L’elemento più critico per la posizione della donna è forse il seguente: «Il tenore complessivo della missiva di accompagnamento del verbale inviato a Di Matteo infatti – si legge nelle motivazioni – con uso in parte del maiuscolo, sottolineatura del procuratore di Milano, annotazione a penna, fa ritenere condivisibile la contestazione del delitto ipotizzato». Per i giudici dunque «palesi sono le esigenze probatorie che giustificano il sequestro al fine di una compiuta ricostruzione della vicenda in indagine». Inoltre è emerso che il verbale di interrogatorio di Piero Amara inviato nel febbraio scorso al dottor Antonio Di Matteo era accompagnato da un «biglietto anonimo in cui, tra l’altro, si affermava che il verbale in questione era stato ben tenuto nascosto dal procuratore di Milano Francesco Greco» aggiungendo «chissà perché» e che in «“altri verbali c’è anche lui”(parte manoscritta volta verosimilmente a evidenziare che da alcuni verbali di interrogatorio risulta la presenza del dottor Greco)». Nelle motivazioni i giudici della Libertà hanno affermato che il messaggio «presenta indubbie similitudini con quello trasmesso» il 26 febbraio ad una giornalista «per contenuti, caratteri, utilizzo di caratteri maiuscoli per evidenziare alcune parti degli scritti, tanto da far ritenere la stessa provenienza».

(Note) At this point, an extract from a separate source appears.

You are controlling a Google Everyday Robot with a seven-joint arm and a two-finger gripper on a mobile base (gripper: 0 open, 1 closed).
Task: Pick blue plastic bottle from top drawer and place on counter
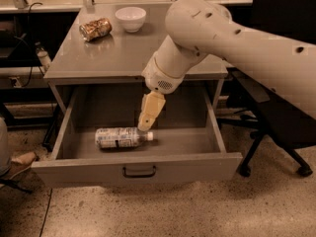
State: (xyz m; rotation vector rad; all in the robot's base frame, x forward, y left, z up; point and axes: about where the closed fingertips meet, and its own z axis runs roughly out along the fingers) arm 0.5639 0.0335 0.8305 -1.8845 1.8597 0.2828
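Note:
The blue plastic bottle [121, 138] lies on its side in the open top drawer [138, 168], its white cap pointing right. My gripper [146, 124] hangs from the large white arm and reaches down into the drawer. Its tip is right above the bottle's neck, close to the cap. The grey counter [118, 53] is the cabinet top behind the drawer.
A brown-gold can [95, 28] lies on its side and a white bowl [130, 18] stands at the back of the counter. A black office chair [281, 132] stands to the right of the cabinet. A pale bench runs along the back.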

Nel procedimento nei confronti della donna, che ha lavorato nella segreteria di Piercamillo Davigo, il procuratore capo di Milano Francesco Greco figura come parte offesa. Invece nel procedimento romano in una prima fase si era proceduto all’iscrizione del registro degli indagati del pm di Milano Paolo Storari per rivelazione del segreto d’ufficio per aver consegnato, nell’aprile del 2020 a Milano, all’allora consigliere del Csm, Piercamillo Davigo, i verbali. Il procedimento è stato poi inviato per competenza territoriale a Brescia. Sul contenuto di quanto affermato da Amara ha invece avviato un procedimento la Procura di Perugia che sta effettuando accertamenti sulla presunta loggia Ungheria tirata in ballo dall’avvocato siciliano.